**YOUR GOAL**
The answer must consist only of the lines from the line with "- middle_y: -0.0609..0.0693" to the line with "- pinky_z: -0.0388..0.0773", both included, exactly as they stand below.

(Records from a dataset)
_ _ _ _

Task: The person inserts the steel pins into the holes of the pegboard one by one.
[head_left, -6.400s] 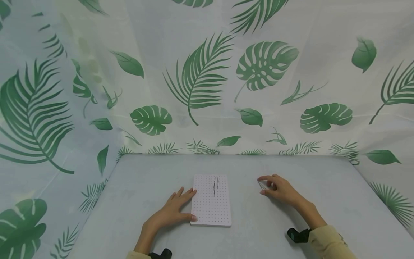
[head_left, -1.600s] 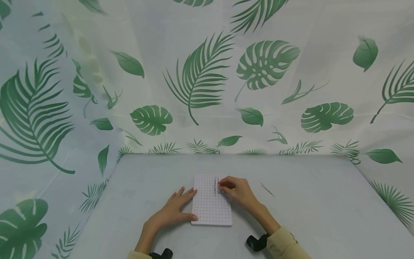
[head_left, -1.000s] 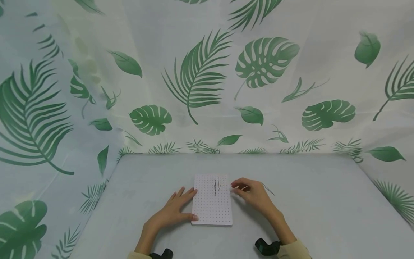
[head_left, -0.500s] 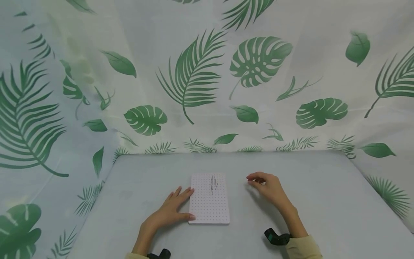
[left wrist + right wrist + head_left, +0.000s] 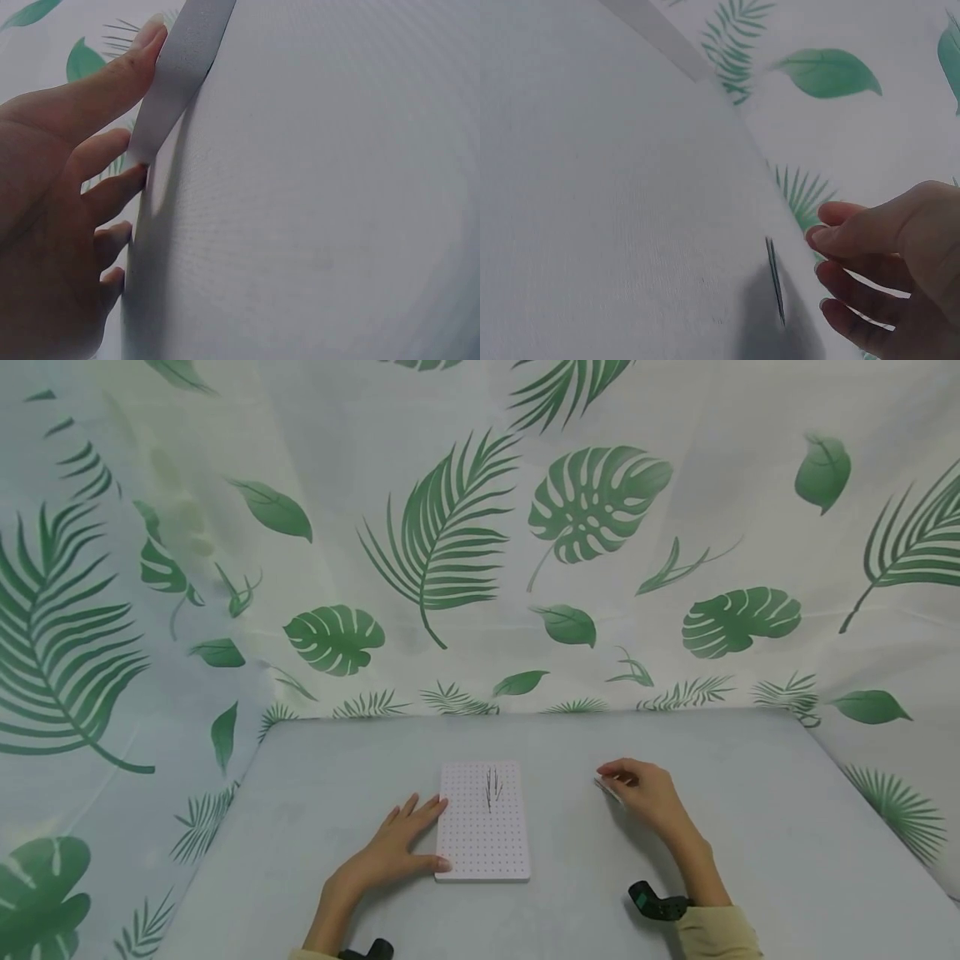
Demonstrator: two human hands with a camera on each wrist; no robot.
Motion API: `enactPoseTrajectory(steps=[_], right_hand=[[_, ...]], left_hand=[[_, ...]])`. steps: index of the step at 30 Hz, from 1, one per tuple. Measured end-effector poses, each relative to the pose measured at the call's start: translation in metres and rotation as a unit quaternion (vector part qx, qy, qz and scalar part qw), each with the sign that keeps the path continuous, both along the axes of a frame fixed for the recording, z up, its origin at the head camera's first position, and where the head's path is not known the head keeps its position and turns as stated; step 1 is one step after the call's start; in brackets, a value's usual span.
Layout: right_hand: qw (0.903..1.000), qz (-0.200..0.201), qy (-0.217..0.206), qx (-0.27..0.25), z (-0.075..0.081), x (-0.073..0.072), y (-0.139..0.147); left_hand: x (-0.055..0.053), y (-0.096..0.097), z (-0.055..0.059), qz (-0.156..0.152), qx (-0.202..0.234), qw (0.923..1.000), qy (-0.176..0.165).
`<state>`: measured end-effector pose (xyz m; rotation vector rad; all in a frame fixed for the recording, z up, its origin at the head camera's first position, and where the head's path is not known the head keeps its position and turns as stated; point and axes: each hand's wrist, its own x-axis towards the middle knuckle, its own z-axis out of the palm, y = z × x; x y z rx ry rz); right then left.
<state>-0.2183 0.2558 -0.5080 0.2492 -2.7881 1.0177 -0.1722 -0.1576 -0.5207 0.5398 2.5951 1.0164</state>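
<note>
A white pegboard (image 5: 480,847) with rows of small holes lies mid-table. Several thin dark needle-like sticks (image 5: 489,795) stand in its upper right part. My left hand (image 5: 388,857) rests against its left side, fingers spread, thumb at the near corner. The left wrist view shows the thumb along the board's edge (image 5: 184,75). To the right, my right hand (image 5: 647,792) hovers beside loose thin sticks (image 5: 603,786), partly covering them. In the right wrist view these dark sticks (image 5: 775,281) lie on the table, apart from the loosely bent fingers, and nothing shows between thumb and forefinger.
The pale tabletop (image 5: 337,777) ends at a white curtain (image 5: 465,677) printed with green leaves, behind and at both sides. A black wrist camera (image 5: 658,903) is strapped at the right wrist; another black camera (image 5: 371,950) sits at the left wrist.
My right hand has left the pegboard and moved right to the loose sticks. One more stick stands in the board than 6.4 s ago. My left hand stays at the board.
</note>
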Motion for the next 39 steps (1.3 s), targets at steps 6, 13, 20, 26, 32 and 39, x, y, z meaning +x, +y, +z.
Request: enactPoseTrajectory(steps=[6, 13, 20, 26, 32, 39], right_hand=[[0.9996, 0.001, -0.028, 0.006, -0.004, 0.002, 0.010], [0.9981, 0.007, -0.060, 0.011, -0.007, 0.004, 0.017], [0.9968, 0.024, -0.076, 0.003, -0.006, 0.004, 0.017], [0.9961, 0.031, -0.082, -0.002, -0.005, 0.003, 0.014], [0.9963, 0.034, -0.079, 0.000, -0.006, 0.004, 0.014], [0.9962, 0.052, -0.070, -0.004, -0.009, 0.004, 0.017]], left_hand=[[0.001, 0.000, -0.001, 0.000, 0.003, 1.0000, -0.002], [0.002, 0.001, 0.001, -0.002, 0.004, 1.0000, -0.007], [0.002, 0.001, 0.002, -0.003, 0.007, 0.9999, -0.007], [0.001, 0.000, 0.001, -0.003, 0.006, 1.0000, -0.003], [0.001, 0.000, 0.001, -0.006, 0.008, 1.0000, 0.000], [0.002, 0.000, 0.002, -0.002, 0.004, 1.0000, -0.001]])
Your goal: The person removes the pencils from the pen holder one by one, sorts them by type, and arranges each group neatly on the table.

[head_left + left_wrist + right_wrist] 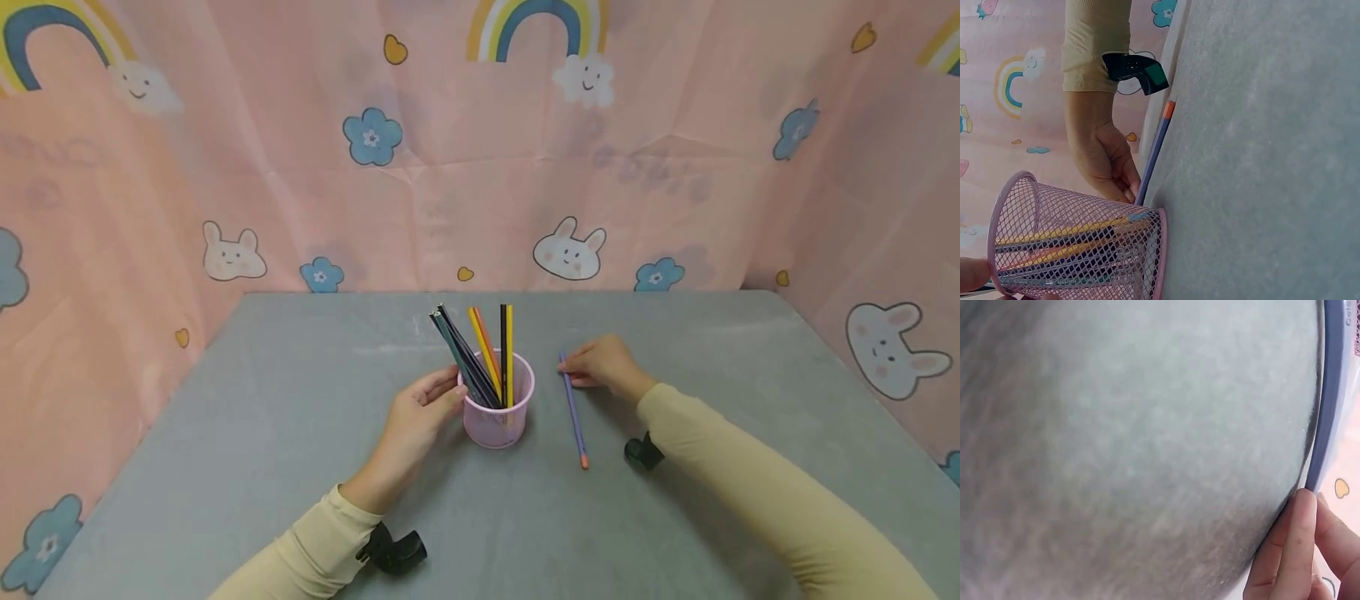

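Observation:
A pink mesh pencil cup [493, 429] stands upright on the grey table, with several pencils [487, 354] in dark, yellow and orange leaning inside it. My left hand [408, 429] holds the cup at its left side, thumb and fingers at the rim. To the right of the cup, my right hand [607, 367] pinches a purple pencil [575, 421] by its far end; the orange-red end points toward me. In the right wrist view, thumb and fingertips meet on the purple pencil [1333, 394]. The left wrist view shows the cup's mesh wall [1079, 203] close up, the left fingers partly cut off.
Grey cloth covers the table [300, 367]. A pink curtain [465, 192] with rainbows, rabbits and flowers rises behind and at both sides. Black camera mounts hang under the left wrist [393, 550] and the right wrist [643, 452].

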The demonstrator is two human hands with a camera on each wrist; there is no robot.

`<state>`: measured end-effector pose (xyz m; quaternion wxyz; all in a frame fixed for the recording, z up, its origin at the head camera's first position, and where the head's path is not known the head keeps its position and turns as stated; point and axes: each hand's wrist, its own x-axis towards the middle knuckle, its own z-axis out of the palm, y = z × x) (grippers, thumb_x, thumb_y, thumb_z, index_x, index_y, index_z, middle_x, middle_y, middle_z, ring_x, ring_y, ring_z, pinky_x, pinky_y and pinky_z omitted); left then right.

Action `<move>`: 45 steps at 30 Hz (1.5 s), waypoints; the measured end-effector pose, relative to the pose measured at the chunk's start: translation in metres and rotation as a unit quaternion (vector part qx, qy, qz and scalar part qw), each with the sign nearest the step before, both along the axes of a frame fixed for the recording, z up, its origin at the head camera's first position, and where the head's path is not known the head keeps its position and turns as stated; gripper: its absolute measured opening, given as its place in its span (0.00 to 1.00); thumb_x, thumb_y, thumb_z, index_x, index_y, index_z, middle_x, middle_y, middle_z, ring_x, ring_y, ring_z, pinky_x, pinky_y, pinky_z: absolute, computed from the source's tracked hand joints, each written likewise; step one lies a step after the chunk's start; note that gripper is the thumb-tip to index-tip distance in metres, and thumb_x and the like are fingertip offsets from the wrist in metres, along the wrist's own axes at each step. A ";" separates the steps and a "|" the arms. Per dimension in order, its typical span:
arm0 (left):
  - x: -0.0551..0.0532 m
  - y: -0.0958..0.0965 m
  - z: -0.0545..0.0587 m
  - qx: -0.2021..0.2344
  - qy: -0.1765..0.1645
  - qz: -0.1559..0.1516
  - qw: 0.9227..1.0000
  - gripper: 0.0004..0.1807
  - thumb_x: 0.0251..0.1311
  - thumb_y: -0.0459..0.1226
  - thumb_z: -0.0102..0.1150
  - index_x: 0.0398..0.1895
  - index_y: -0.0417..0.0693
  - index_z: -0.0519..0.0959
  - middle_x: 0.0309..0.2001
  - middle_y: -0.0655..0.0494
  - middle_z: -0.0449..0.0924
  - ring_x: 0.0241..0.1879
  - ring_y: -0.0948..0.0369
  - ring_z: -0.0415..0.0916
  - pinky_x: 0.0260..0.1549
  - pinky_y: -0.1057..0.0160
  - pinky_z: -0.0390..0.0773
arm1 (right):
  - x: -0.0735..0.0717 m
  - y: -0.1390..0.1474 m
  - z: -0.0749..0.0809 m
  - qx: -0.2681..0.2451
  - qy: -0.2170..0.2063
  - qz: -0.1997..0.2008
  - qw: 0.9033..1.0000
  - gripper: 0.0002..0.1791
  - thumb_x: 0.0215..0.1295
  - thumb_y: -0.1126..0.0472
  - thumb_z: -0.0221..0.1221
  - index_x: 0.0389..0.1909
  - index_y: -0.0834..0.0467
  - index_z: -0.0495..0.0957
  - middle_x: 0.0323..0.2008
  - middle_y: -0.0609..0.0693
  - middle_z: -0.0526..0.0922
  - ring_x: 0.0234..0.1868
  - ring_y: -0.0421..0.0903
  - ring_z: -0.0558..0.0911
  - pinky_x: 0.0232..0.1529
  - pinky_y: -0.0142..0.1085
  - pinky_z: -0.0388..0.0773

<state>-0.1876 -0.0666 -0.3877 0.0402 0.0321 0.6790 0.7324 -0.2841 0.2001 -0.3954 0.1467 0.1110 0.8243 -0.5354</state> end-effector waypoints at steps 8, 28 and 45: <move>-0.001 0.000 0.000 0.004 0.006 -0.002 1.000 0.24 0.61 0.31 0.55 0.59 0.31 0.68 0.58 0.35 0.71 0.57 0.50 0.71 0.53 0.59 0.75 | -0.001 -0.001 0.000 -0.001 0.002 -0.008 1.000 0.16 0.56 0.68 0.63 0.43 0.73 0.78 0.19 0.48 0.81 0.19 0.36 0.80 0.26 0.30 0.82; 0.000 0.000 0.001 0.002 0.000 -0.001 1.000 0.24 0.59 0.30 0.56 0.59 0.32 0.69 0.57 0.37 0.72 0.56 0.52 0.72 0.52 0.63 0.76 | 0.010 -0.001 0.027 -0.050 0.047 0.009 0.998 0.22 0.58 0.63 0.62 0.52 0.69 0.75 0.48 0.62 0.81 0.35 0.39 0.84 0.44 0.35 0.81; 0.000 0.000 0.001 0.000 -0.002 -0.002 1.000 0.24 0.60 0.31 0.56 0.59 0.33 0.69 0.57 0.38 0.72 0.57 0.52 0.72 0.52 0.62 0.76 | 0.012 -0.019 0.042 -0.058 0.054 0.033 0.996 0.23 0.57 0.58 0.63 0.52 0.64 0.76 0.45 0.57 0.83 0.41 0.44 0.85 0.45 0.37 0.81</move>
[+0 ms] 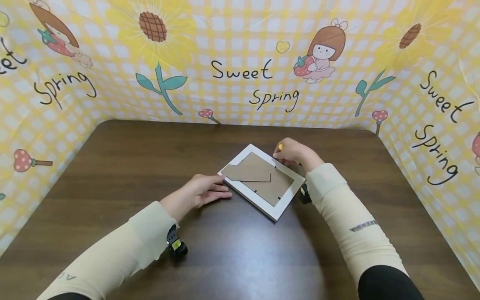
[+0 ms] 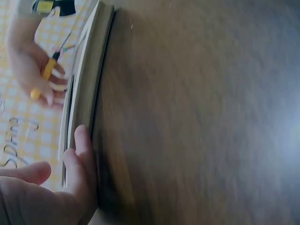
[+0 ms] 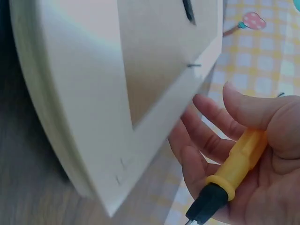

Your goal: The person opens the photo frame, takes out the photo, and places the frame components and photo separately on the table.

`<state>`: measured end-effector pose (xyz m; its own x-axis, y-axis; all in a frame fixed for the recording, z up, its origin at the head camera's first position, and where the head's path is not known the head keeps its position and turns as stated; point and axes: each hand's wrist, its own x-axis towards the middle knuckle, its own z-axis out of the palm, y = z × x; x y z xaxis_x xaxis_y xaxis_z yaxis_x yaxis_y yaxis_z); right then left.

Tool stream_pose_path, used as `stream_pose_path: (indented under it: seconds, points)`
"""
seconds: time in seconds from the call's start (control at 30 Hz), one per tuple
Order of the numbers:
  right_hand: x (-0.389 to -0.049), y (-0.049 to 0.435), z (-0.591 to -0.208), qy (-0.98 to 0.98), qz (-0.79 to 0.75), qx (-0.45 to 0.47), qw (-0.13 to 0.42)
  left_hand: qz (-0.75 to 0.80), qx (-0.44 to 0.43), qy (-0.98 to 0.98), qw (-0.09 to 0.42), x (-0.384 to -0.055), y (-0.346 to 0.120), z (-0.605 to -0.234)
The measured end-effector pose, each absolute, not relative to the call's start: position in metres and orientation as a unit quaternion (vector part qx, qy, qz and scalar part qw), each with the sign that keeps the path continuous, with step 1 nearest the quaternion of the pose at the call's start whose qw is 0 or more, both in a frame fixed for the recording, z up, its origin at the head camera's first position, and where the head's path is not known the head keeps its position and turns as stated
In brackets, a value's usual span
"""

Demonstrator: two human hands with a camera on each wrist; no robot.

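Note:
A white picture frame [image 1: 286, 204] lies back side up on the table, turned at an angle. Its brown backing board [image 1: 281, 179] has a stand flap [image 1: 247, 171] and several small dark tabs along the edges. My left hand [image 1: 204, 191] touches the frame's left corner with extended fingers, and in the left wrist view fingertips rest against its side edge. At the far right edge is my right hand [image 1: 294, 151], holding a screwdriver [image 3: 241, 157] with a yellow handle and black collar. The handle lies across the palm under loosely curled fingers; the shaft is mostly cut off in the right wrist view.
The dark wooden table [image 1: 131, 158] extends around the frame. Behind and at both sides hangs a yellow checked cloth [image 1: 240, 37] with printed flowers and lettering. A black wrist camera [image 1: 176, 243] is strapped to the left wrist, another [image 1: 304, 195] to the right.

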<state>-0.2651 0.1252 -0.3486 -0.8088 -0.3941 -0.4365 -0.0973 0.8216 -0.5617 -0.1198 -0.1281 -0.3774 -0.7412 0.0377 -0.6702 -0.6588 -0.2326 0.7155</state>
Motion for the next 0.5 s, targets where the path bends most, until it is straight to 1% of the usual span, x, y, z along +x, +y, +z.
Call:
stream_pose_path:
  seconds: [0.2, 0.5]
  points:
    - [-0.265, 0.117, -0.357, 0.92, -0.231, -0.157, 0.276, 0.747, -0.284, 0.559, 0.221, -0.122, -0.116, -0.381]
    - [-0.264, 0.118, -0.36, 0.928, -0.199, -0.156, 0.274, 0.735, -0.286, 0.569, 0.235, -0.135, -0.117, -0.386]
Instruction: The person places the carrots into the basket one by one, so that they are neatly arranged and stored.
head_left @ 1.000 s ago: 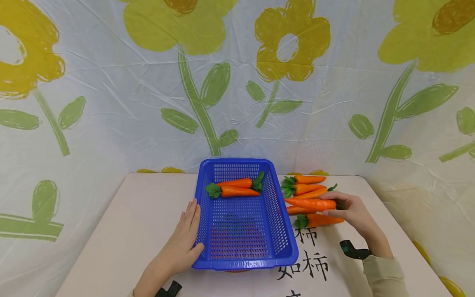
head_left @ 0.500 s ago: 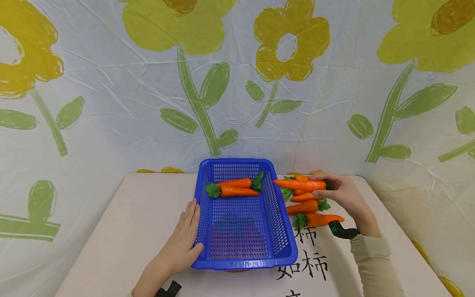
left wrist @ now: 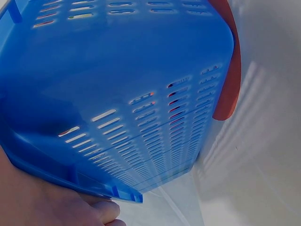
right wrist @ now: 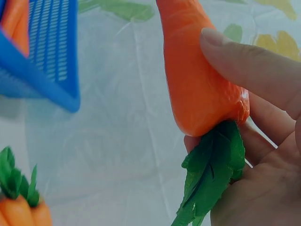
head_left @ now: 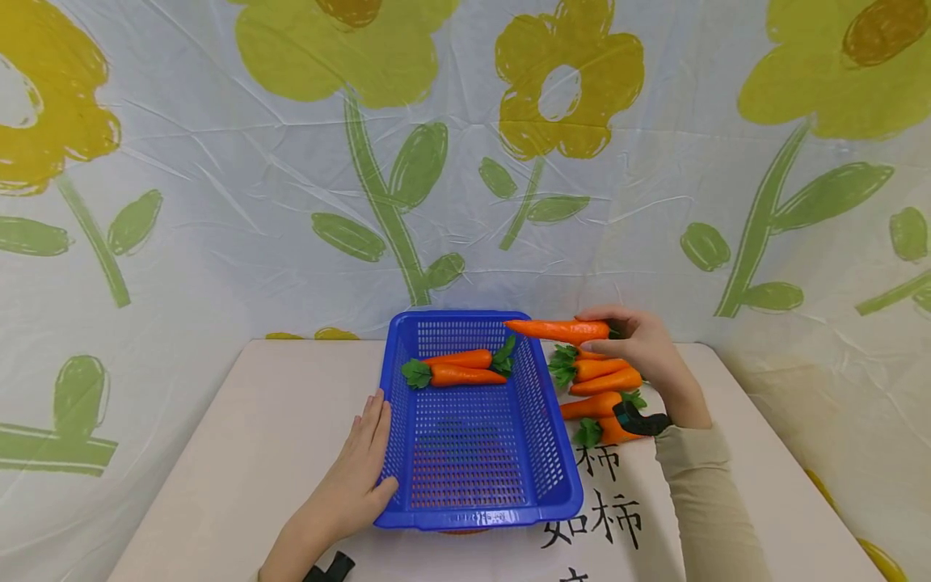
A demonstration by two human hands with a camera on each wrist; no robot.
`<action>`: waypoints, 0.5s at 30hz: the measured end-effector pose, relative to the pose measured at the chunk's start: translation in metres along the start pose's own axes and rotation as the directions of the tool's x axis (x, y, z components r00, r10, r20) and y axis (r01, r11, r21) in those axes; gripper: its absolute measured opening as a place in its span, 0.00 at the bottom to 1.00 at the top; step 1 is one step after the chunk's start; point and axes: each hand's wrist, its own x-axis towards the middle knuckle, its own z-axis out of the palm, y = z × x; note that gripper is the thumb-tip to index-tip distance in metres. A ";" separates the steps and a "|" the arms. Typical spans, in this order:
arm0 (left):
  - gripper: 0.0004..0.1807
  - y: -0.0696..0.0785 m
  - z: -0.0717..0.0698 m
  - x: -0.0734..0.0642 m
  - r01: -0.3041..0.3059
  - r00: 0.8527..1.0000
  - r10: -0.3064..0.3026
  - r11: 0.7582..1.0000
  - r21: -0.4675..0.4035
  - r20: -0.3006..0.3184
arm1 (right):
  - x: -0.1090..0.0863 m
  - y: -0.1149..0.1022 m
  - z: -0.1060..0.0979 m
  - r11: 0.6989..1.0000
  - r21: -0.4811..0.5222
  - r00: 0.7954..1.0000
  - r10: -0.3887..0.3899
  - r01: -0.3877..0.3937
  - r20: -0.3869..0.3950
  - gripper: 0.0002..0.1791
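Observation:
My right hand (head_left: 643, 347) pinches an orange carrot (head_left: 556, 330) near its leafy end, with the tip pointing left over the far right rim of the blue basket (head_left: 480, 517). In the right wrist view, the thumb lies on the carrot (right wrist: 193, 70) and green leaves (right wrist: 211, 169) hang by the palm. My left hand (head_left: 349, 477) rests against the basket's left side with its fingers straight. Inside the basket lie two carrots (head_left: 465, 375) with green tops, near the far end. Several more carrots (head_left: 600, 404) lie on the table right of the basket, partly behind my right wrist.
The white table (head_left: 240, 469) bears black written characters (head_left: 614, 517) right of the basket. A flowered cloth (head_left: 451, 275) hangs close behind the table. Something reddish-orange (left wrist: 230, 89) sticks out under the basket in the left wrist view; its kind is unclear.
My right hand has lifted the carrot from the pile and carried it away from me and left, toward the basket's far right corner. The left hand has stayed against the basket.

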 end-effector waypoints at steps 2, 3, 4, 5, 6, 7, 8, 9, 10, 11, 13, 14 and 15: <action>0.52 -0.001 0.000 0.000 0.001 1.000 -0.001 1.000 -0.003 0.001 | 0.005 -0.005 0.004 1.000 0.002 1.000 0.008 -0.008 -0.004 0.23; 0.52 -0.001 0.000 0.000 0.001 1.000 -0.001 1.000 -0.004 0.002 | 0.008 -0.007 0.006 1.000 0.004 1.000 0.011 -0.011 -0.003 0.22; 0.52 -0.001 0.000 0.000 0.002 1.000 -0.002 1.000 -0.003 0.003 | 0.010 -0.009 0.008 1.000 0.010 1.000 0.016 -0.016 -0.001 0.23; 0.52 -0.001 0.000 0.000 0.005 1.000 -0.004 1.000 -0.005 0.006 | 0.013 -0.011 0.010 1.000 0.011 1.000 0.021 -0.021 -0.001 0.22; 0.52 -0.001 0.000 -0.001 0.007 1.000 -0.007 1.000 -0.006 0.008 | 0.015 -0.013 0.012 1.000 0.011 1.000 0.025 -0.025 0.001 0.22; 0.52 -0.001 0.000 -0.001 0.009 1.000 -0.009 1.000 -0.007 0.010 | 0.018 -0.015 0.014 1.000 0.017 1.000 0.026 -0.026 0.007 0.22; 0.52 0.000 0.000 -0.001 0.010 1.000 -0.010 1.000 -0.008 0.011 | 0.020 -0.017 0.016 1.000 0.018 1.000 0.024 -0.024 0.009 0.22; 0.52 0.000 0.000 -0.001 0.012 1.000 -0.012 1.000 -0.010 0.011 | 0.022 -0.019 0.018 1.000 0.019 1.000 0.023 -0.023 0.012 0.22; 0.52 0.000 0.000 -0.001 0.016 1.000 -0.015 1.000 -0.012 0.013 | 0.025 -0.020 0.021 0.999 0.017 1.000 0.028 -0.028 0.011 0.22; 0.52 0.000 -0.001 0.000 0.016 1.000 -0.016 1.000 -0.014 0.013 | 0.027 -0.022 0.023 0.999 0.019 1.000 0.026 -0.027 0.015 0.22; 0.52 0.001 -0.001 0.000 0.015 1.000 -0.015 1.000 -0.012 0.013 | 0.031 -0.024 0.029 0.999 0.029 1.000 0.017 -0.018 0.019 0.21; 0.52 0.001 -0.001 0.000 0.017 1.000 -0.017 1.000 -0.012 0.014 | 0.033 -0.025 0.032 0.999 0.031 1.000 0.015 -0.016 0.021 0.21; 0.52 0.001 -0.001 0.000 0.019 1.000 -0.019 1.000 -0.013 0.015 | 0.035 -0.026 0.035 0.999 0.041 1.000 0.013 -0.014 0.028 0.22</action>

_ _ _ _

**PROBLEM SOLUTION**
  - middle_y: -0.0609..0.0693
  - middle_z: -0.0526..0.0922
  - ring_x: 0.0234..0.1868
  - ring_y: -0.0421..0.0903
  - ring_z: -0.0558..0.0911
  - pinky_x: 0.0232..0.1529
  - pinky_y: -0.0142..0.1085
  - pinky_z: -0.0388..0.0773

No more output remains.